El régimen de Corea del Norte emitió un pronunciamiento formal en el que amenazó con implementar una respuesta militar con mayor capacidad de disuasión frente al desarrollo de los simulacros conjuntos llevados a cabo por las fuerzas armadas de Estados Unidos y Corea del Sur. Las autoridades de Pyongyang calificaron las maniobras combinadas como una provocación directa que desestabiliza la seguridad en la península coreana.
A través de comunicados transmitidos por la agencia oficial norcoreana, el Ministerio de Relaciones Exteriores de ese país sostuvo que los ejercicios de entrenamiento representan una simulación de combate dirigida en su contra. En respuesta, el gobierno norcoreano reafirmó su postura de hacer uso de su derecho a la autodefensa, advirtiendo sobre un posible incremento en el despliegue de sus recursos tácticos y estratégicos en las zonas fronterizas.
Por su parte, los mandos militares de Washington y Seúl defendieron la realización de las prácticas, argumentando que los entrenamientos en los que participan miles de efectivos responden a propósitos defensivos.
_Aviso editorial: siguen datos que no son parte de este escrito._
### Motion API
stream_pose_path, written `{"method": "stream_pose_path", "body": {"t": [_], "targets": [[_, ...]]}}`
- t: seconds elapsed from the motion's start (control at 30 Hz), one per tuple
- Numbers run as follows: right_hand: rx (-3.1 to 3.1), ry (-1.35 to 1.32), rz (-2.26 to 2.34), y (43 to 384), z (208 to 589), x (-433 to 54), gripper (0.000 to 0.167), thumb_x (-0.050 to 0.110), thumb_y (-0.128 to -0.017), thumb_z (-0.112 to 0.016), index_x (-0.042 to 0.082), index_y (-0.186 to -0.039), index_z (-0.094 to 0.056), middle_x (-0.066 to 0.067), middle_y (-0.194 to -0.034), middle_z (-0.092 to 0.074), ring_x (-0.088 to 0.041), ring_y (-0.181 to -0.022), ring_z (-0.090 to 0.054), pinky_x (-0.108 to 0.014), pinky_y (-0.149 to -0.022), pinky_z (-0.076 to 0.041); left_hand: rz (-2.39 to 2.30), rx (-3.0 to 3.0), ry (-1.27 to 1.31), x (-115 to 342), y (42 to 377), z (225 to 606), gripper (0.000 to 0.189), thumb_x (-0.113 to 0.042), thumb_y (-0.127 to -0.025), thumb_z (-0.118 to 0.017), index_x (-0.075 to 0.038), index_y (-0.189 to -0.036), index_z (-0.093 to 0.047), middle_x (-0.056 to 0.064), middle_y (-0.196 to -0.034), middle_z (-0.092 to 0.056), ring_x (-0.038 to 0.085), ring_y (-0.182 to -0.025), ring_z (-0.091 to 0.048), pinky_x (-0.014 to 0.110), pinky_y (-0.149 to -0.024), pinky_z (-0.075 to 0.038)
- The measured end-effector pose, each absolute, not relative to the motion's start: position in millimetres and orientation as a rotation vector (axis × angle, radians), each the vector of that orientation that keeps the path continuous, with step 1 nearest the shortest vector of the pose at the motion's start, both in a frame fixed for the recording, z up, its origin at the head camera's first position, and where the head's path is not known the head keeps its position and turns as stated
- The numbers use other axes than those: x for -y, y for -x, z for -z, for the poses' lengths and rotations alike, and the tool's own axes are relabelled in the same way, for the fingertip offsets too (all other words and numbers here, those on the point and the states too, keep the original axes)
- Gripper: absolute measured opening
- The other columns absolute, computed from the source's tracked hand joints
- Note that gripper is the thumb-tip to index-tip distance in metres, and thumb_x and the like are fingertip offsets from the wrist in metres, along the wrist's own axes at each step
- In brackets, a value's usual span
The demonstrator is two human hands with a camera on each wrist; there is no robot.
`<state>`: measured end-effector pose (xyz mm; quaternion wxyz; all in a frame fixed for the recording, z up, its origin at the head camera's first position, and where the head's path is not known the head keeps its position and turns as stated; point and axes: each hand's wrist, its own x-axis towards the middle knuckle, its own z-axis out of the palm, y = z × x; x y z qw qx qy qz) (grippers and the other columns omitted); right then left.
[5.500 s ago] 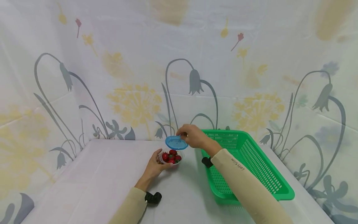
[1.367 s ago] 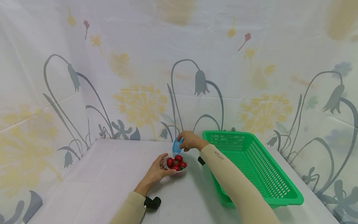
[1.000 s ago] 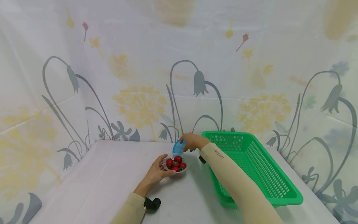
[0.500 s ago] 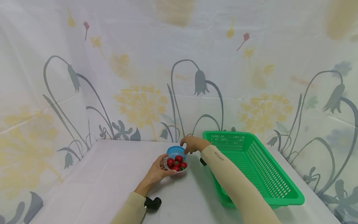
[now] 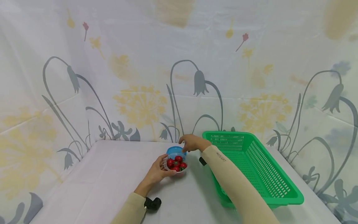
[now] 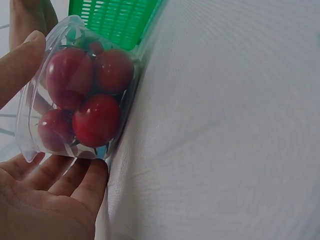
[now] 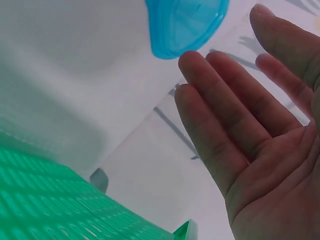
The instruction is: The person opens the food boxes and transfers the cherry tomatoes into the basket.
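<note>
Red cherry tomatoes (image 5: pixel 176 164) with green calyxes sit in a small clear plastic box (image 6: pixel 25 125) on the white cloth. My left hand (image 5: pixel 155 171) holds this box from its left side, thumb at the near rim and fingers along the far wall. Directly behind the box lies a blue lid (image 5: pixel 171 150), its near part overlapped by the box in the head view. My right hand (image 5: pixel 193 142) hovers at the lid's right edge, fingers loosely extended and holding nothing. In the right wrist view its fingertips are apart from the lid (image 7: pixel 187 25).
A large green slotted basket (image 5: pixel 275 161) stands to the right, under my right forearm. A flower-printed curtain (image 5: pixel 145 62) rises behind the table's far edge. Each wrist carries a small black camera (image 5: pixel 152 203).
Earlier my right hand pinched the blue lid above the box, then held it tilted up behind it. Now the lid lies flat behind the box, released. My left hand keeps its hold.
</note>
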<state>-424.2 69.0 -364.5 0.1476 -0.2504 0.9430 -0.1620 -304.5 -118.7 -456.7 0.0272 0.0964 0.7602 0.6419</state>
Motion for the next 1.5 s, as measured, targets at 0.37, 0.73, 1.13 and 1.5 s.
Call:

Asimismo, puntualizaron que el objetivo central es consolidar la preparación coordinada ante eventuales escenarios de crisis, incluyendo amenazas de ciberataques, incursión de drones y operaciones con armamento convencional.
El intercambio de advertencias se produce en un momento de alta sensibilidad geopolítica en la región de Asia-Pacífico, donde la suspensión de las vías de diálogo diplomático ha elevado la incertidumbre. Analistas internacionales señalan que la realización recurrente de estas maniobras suele desencadenar pruebas de misiles o despliegues de fuerza por parte del ejército norcoreano como contrapeso operativo.
Ante el incremento de las tensiones, diversos organismos internacionales manifestaron su preocupación por el riesgo de un escalamiento involuntario en la zona. Mientras tanto, las fuerzas aliadas confirmaron que mantendrán el calendario de actividades programado, al tiempo que la administración norcoreana insiste en que continuará fortaleciendo su capacidad bélica en respuesta a la presencia militar estadounidense en la región.